Studies of equivalent populations in which one population recieves ten times as much background radiation as the other show no adverse effects from the higher radiation doses.
- in Chinese studies involving 70,000 people who have lived in the high thorium soil areas for six generations at up to four times the dose of others without high thorium backgrounds
- in Indian studies involving 12,918 plus people in and around Kerala where the background was four times low background areas
- in Guarapari, Brazil, where the background is six times sea-level background
- in the seven Colorado plateau states where backgrounds are up to four times U.S. sea-level background
Studies of excess cancers in British radiologists; radium dial painters, 75,000 atomic bomb survivors, Swedish hyperthyroid patients receiving radiotherapy, thousands of U.S. radiological workers, and nuclear weapons-test participants also show that there is a level below which no harm from radiation has been detected.
The threshold for harm is at least ten times the normal background radiation levels, and is probably two or three times higher than that. No harm as been found below these levels.
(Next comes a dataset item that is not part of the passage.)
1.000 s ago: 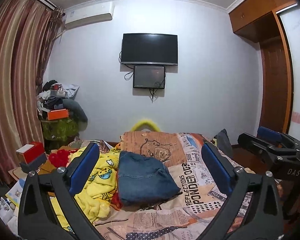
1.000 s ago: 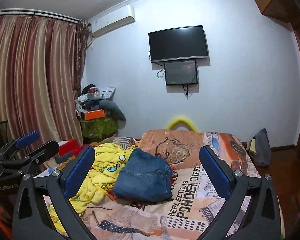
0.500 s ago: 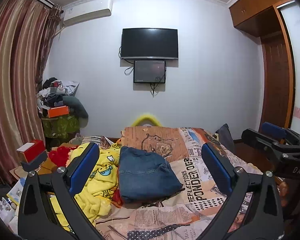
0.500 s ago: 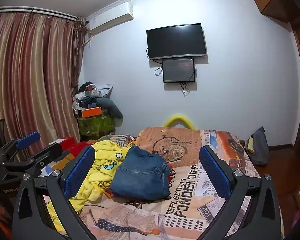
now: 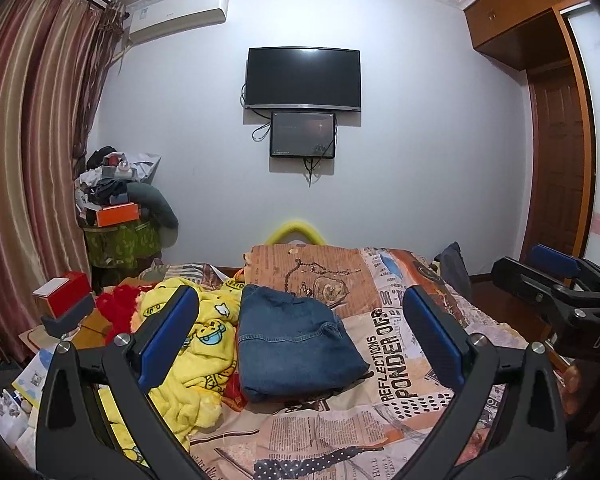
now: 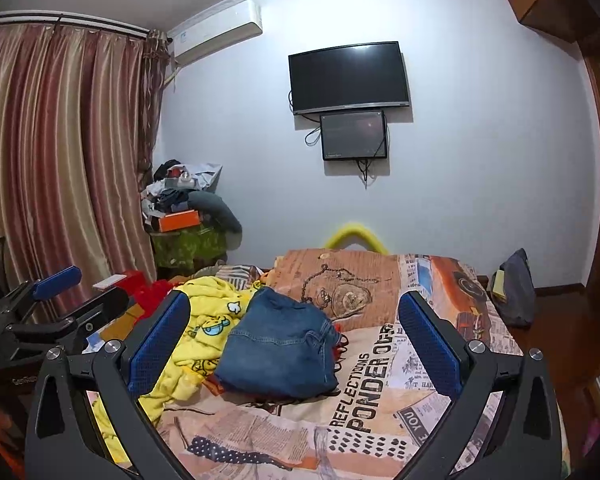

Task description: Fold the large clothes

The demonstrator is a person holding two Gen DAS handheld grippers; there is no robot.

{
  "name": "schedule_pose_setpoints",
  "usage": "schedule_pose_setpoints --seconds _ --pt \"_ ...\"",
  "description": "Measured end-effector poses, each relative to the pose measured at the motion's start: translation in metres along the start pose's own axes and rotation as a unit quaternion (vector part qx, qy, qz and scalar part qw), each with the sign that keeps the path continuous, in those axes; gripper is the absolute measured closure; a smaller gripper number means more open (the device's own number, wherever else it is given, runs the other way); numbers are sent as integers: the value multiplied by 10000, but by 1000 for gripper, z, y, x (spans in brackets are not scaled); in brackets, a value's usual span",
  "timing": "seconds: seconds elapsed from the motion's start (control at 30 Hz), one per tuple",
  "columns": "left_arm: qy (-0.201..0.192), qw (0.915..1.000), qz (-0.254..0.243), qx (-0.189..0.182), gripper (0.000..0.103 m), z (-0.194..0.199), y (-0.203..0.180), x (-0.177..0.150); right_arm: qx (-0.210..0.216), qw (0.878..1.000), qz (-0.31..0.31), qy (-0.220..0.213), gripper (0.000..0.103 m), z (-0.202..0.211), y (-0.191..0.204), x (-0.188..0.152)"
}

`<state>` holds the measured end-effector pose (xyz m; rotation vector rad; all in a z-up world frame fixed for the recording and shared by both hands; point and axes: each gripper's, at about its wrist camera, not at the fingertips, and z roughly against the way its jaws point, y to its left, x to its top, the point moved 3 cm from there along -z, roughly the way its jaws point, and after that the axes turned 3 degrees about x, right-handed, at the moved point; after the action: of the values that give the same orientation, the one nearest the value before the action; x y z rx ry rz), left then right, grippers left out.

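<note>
Jeans [image 5: 296, 344], folded into a thick blue block, are lying on the bed [image 5: 400, 368] near its middle, with their long axis running from the near edge toward the far wall and the narrower end pointing away. A yellow blanket [image 5: 196, 360] is bunching up against their left side, touching them. Something red is peeking out from under the jeans; what it is, I cannot tell. Containers are few: a red box [image 5: 62, 294] is sitting left of the bed, closed, and an orange box [image 5: 118, 214] is resting in a heap of clutter by the curtain [image 5: 28, 160]. Both tools are hovering above the near edge, well apart from the jeans. The left gripper [image 5: 300, 336] is gaping wide and carrying nothing; the right gripper [image 6: 294, 340] is likewise spread wide with nothing between its pads.
</note>
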<state>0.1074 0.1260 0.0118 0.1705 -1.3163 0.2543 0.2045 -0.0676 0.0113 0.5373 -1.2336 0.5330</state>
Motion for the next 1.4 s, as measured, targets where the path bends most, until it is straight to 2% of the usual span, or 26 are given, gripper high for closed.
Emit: schedule_pose_setpoints --seconds 0.53,1.4 --pt "11 10000 -29 -7 1 -1 -2 -1 -11 10000 -84 38 0 2 -5 -1" --pt "129 9995 3 -278 1 -2 -10 -4 -61 9999 -134 -36 0 3 -8 0"
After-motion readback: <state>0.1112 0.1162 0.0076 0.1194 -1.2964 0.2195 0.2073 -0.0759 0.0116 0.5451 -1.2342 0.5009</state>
In fact, low levels of radiation exposure produce health benefits.
Studies are confirming the necessity (and benefits) of low-level radiation environments: French studies have showed that cellular cultures (protozoa) could not grow normally when they were deprived of background radiation. Between 1978 and 1987, 108,000 nuclear submarine workers were matched against 700,000 other shipyard workers. There were 24% fewer cancers among those exposed to low-doses of radiation. The seven Colorado plateau states have 15% fewer cancers than the national average. Canadian studies showed a significant decrease in breast cancers for women with tuberculosis who had undergone fluoroscopy x-ray doses for lung diagnosis at up to 150 times the normal ranges of background dose. Good science requires that we use all data including data that show beneficial effects at low dose.